Now I ask you: Which Administration in Jamaica’s 60 years has implemented this? Not even Patterson, after receiving the same story from his committees. Yes, they’ve fiddled with pieces of each, but have not done so comprehensively.
My call for opportunities for inner-city youth at the recent launch of Jamaica Fractured Nation Vibrant People was rejected by Golding in his conversation with Patterson. He cited the case of the failure of youth to make use of a fully equipped trade training unit set up in their community.
Golding hasn’t caught the true meaning of my call, however, and in truth, I have not adequately explained it. I was speaking of something much deeper and wider than a training centre — the treatment of an entire class of people by another class. More specifically, how those in the lower income strata, Programme of Advancement Through Health and Education (PATH) people, those who queue for hours at Kingston Public Hospital (KPH), and squatters are treated by the political class and those at a much higher income level. Do you think the different treatments are not noticed by those at the receiving end? I’m not asking for a levelling of all to the same living standards, only for some justice, some equality of the basics — security in food, medicine, housing, education, and work.
The recent fish kill in the Rio Cobre is a good example of what I mean. Year after year of the same thing, requiring serious protest to finally get change. Did it have to take so long? Who was responsible for the treatment of the community people? Were the people mainly responsible? Ronnie Thwaites referred recently (The Gleaner August 8, 2022) to the resolution he moved in Parliament in 2018 for a cost-benefit analysis of the bauxite industry. It was never considered for debate. The Jamaica Environment Trust has been making similar calls in the last two years.
So who is responsible for the continuous postponement of debate and action on critical issues? Is it the people or their leaders? Issues like traffic control, abortion, republic status, Caribbean Court of Justice (CCJ) – the list is long.
More probingly, why? This is really the question. Golding and Patterson recoiled and jointly stumbled over it. Recoiled because it turns the spotlight on them, on their class position and motives.

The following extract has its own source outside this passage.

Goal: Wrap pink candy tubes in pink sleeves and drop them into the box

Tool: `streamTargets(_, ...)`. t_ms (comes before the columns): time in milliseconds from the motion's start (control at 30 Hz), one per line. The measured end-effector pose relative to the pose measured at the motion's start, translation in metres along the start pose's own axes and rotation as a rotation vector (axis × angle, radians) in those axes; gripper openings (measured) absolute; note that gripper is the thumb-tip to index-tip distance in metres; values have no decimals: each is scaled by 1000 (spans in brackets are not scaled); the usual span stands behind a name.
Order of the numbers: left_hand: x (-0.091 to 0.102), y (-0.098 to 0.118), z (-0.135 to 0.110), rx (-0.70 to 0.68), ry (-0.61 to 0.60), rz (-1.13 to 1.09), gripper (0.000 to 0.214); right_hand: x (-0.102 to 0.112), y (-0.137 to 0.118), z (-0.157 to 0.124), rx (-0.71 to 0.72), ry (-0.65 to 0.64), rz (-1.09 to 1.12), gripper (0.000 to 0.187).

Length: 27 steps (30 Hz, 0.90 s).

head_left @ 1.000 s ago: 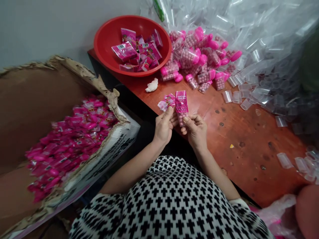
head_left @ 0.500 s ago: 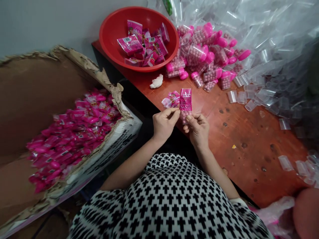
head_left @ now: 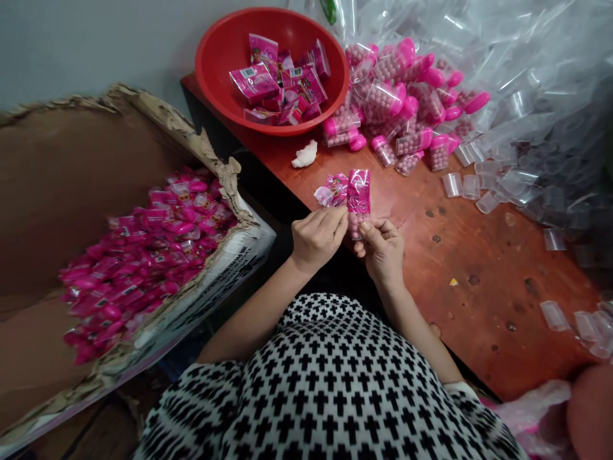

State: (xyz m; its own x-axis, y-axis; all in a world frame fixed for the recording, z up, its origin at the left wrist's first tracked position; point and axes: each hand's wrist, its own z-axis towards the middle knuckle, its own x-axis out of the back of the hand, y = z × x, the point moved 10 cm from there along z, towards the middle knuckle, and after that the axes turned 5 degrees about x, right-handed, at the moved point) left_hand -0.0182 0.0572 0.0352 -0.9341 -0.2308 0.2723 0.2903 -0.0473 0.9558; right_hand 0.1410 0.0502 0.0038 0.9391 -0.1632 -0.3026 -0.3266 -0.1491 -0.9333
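Observation:
My right hand (head_left: 385, 246) is closed round the lower end of a clear candy tube (head_left: 355, 225) of small pink balls, holding it upright near the table's front edge. A shiny pink printed wrapper (head_left: 359, 188) covers the tube's upper part and stands above my fingers. On the other side my left hand (head_left: 318, 239) is closed, its fingertips pinched at the wrapper's lower left edge. Just beyond my left hand, a small pile of similar pink wrappers (head_left: 332, 190) lies on the table.
A red bowl (head_left: 211, 83) of pink packets stands at the back, beside a white lump (head_left: 305, 154). Pink-capped candy tubes (head_left: 383, 99) and empty clear tubes (head_left: 488, 202) cover the far side of the table (head_left: 431, 300). At left, a torn cardboard box (head_left: 230, 172) holds many wrapped tubes.
The fingers of my left hand have curled in more and turned at the wrapper's edge. My right hand keeps its hold on the tube. The whole view has shifted slightly.

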Motion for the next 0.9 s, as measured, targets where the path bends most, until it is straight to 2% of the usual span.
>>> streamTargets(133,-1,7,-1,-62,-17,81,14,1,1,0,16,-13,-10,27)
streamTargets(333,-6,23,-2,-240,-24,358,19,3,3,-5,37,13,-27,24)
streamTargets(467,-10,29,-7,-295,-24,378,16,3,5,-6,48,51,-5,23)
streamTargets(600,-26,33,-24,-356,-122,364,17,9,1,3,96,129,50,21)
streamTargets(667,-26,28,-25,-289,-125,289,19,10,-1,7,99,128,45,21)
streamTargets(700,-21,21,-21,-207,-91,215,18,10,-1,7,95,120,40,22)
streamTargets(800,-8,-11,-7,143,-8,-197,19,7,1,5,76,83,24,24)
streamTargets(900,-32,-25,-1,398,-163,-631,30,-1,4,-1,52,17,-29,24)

On many issues the motive is readily apparent. The party in power won’t cross public opinion of one kind or another – a large number of churches, for instance, on the abortion issue. By so doing it thinks it could lose an election, lose power. Thus, public good is held back – for decades – for the sake of partisan benefit.
Underlying the motive for such partisan behaviour on these issues is that concern for the well-being of the lower class by the political class does not come up to the level of its concern for itself. For example, with regard to the issue of abortion, it is women and girls from low-income families, unable to afford a competent doctor, who will use harmful methods or bear children they did not want or plan for. In the case of the CCJ, it is the large majority who cannot afford to take their case to the Privy Council in England that will benefit.

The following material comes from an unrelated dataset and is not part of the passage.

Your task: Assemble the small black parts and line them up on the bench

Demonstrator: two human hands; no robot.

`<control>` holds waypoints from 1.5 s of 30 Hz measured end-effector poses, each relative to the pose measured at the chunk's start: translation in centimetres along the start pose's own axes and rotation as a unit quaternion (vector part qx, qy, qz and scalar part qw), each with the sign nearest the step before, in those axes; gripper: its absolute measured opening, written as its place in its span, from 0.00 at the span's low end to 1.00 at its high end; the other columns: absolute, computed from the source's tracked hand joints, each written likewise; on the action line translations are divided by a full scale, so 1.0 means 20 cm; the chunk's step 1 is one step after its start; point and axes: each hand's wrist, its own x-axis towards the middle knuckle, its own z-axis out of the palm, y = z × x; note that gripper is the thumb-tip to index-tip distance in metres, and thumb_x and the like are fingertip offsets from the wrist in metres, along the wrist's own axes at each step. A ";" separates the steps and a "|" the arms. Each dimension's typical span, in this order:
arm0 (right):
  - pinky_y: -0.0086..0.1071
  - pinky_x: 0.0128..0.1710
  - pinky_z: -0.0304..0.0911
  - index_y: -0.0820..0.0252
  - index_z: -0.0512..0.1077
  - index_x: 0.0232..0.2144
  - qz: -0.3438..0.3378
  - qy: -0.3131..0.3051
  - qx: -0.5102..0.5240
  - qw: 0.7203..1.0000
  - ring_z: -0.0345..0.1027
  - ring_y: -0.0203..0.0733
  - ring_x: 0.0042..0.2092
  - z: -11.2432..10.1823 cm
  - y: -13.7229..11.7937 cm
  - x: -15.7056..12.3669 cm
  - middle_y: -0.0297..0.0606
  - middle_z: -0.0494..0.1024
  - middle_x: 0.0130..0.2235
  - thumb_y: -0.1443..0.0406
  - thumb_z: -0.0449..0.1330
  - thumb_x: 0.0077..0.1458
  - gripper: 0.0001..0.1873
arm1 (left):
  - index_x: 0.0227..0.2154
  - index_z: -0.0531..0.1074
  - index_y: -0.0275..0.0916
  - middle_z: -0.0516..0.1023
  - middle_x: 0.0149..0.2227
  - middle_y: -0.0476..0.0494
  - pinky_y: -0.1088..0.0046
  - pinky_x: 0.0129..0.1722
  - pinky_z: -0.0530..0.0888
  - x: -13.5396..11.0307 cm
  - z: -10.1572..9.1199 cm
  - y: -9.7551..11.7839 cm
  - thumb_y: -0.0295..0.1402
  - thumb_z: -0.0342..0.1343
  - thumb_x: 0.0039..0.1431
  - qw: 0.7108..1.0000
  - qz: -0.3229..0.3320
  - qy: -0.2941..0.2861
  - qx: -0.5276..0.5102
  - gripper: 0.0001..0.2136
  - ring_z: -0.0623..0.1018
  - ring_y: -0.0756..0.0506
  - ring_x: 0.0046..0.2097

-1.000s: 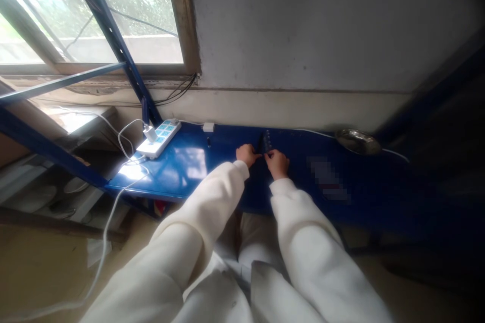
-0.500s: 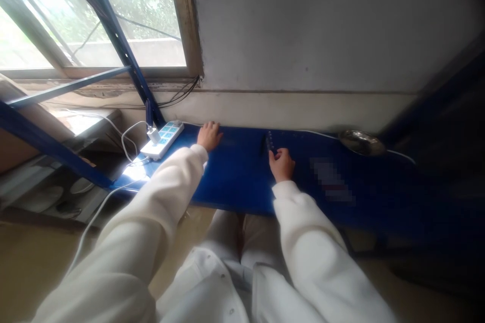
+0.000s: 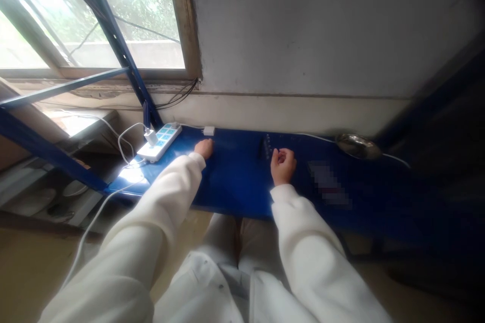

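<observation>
My left hand (image 3: 204, 148) is on the blue tabletop (image 3: 235, 181), its fingers curled in. What it holds, if anything, is hidden. Just behind it, by the wall, lies a small white charger plug (image 3: 209, 131), apart from the hand. My right hand (image 3: 283, 165) has its thumb and fingers drawn together in a pinch; anything between them is too small to make out. Close to its fingertips, on the left, is a narrow dark strip with a row of small clear bumps (image 3: 267, 145). Its exact kind is unclear.
A white power strip (image 3: 161, 142) with a plug in it lies at the table's left end, its cable hanging over the edge. On the right are a shiny metal bowl-like object (image 3: 358, 146) and a blurred flat item (image 3: 329, 184). A blue metal frame (image 3: 125, 55) stands left.
My left hand has drawn back towards me and curled up, and the white charger plug now shows. My right hand has moved slightly off the dark strip, which stays on the table.
</observation>
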 end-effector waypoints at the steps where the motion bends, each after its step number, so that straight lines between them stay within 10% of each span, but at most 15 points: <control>1: 0.34 0.35 0.59 0.60 0.64 0.31 -0.013 -0.004 0.015 1.000 0.61 0.36 0.25 0.00 -0.01 0.00 0.37 0.70 0.25 0.55 0.49 0.55 0.14 | 0.35 0.72 0.34 0.75 0.35 0.34 0.70 0.38 0.67 -0.01 0.00 0.01 0.34 0.41 0.61 0.999 -0.010 0.014 -0.034 0.14 0.75 0.42 0.38; 6: 0.31 0.33 0.58 0.58 0.64 0.22 -0.072 -0.146 0.098 0.982 0.60 0.36 0.26 0.01 -0.24 -0.02 0.36 0.68 0.22 0.52 0.48 0.55 0.18 | 0.24 0.69 0.36 0.74 0.27 0.41 0.73 0.33 0.67 -0.12 -0.04 0.13 0.37 0.41 0.61 0.944 -0.011 0.098 -0.316 0.17 0.73 0.48 0.30; 11: 0.29 0.26 0.56 0.57 0.62 0.19 0.051 -0.325 0.197 0.924 0.60 0.36 0.23 0.07 -0.54 -0.05 0.33 0.67 0.19 0.47 0.41 0.56 0.26 | 0.22 0.66 0.36 0.70 0.23 0.47 0.76 0.30 0.65 -0.30 -0.08 0.30 0.43 0.43 0.59 0.881 0.048 0.142 -0.448 0.18 0.68 0.51 0.27; 19: 0.27 0.19 0.51 0.58 0.60 0.17 0.158 -0.322 0.356 0.863 0.53 0.31 0.18 0.04 -0.66 -0.06 0.28 0.59 0.16 0.44 0.48 0.51 0.26 | 0.34 0.68 0.38 0.70 0.25 0.49 0.79 0.22 0.63 -0.53 -0.21 0.33 0.42 0.57 0.49 0.784 0.044 0.075 -0.615 0.14 0.66 0.55 0.22; 34: 0.27 0.24 0.55 0.59 0.62 0.19 0.156 -0.265 0.333 0.891 0.57 0.32 0.22 -0.05 -0.66 -0.12 0.30 0.65 0.20 0.49 0.52 0.52 0.22 | 0.26 0.69 0.32 0.68 0.21 0.51 0.80 0.18 0.59 -0.58 -0.17 0.42 0.41 0.63 0.41 0.666 -0.100 0.111 -0.731 0.16 0.62 0.58 0.19; 45: 0.28 0.27 0.60 0.59 0.66 0.27 0.126 -0.275 0.347 0.888 0.61 0.34 0.25 -0.04 -0.62 -0.12 0.33 0.70 0.25 0.49 0.53 0.51 0.19 | 0.27 0.71 0.32 0.69 0.22 0.50 0.80 0.19 0.60 -0.59 -0.20 0.40 0.43 0.65 0.38 0.655 -0.138 0.127 -0.732 0.19 0.64 0.58 0.20</control>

So when a real choice has to be made, self-concern rules. How else can we explain politicians allowing people to be murdered in droves for decades when the two recommendations by the highest authorities have hardly been tried? Why is Holness not following the collective crime consensus path to murder control? Why the reluctance to partner with the People’s National Party, private sector, and civil society on the most urgent issue facing Jamaica? Is self-glorification that important?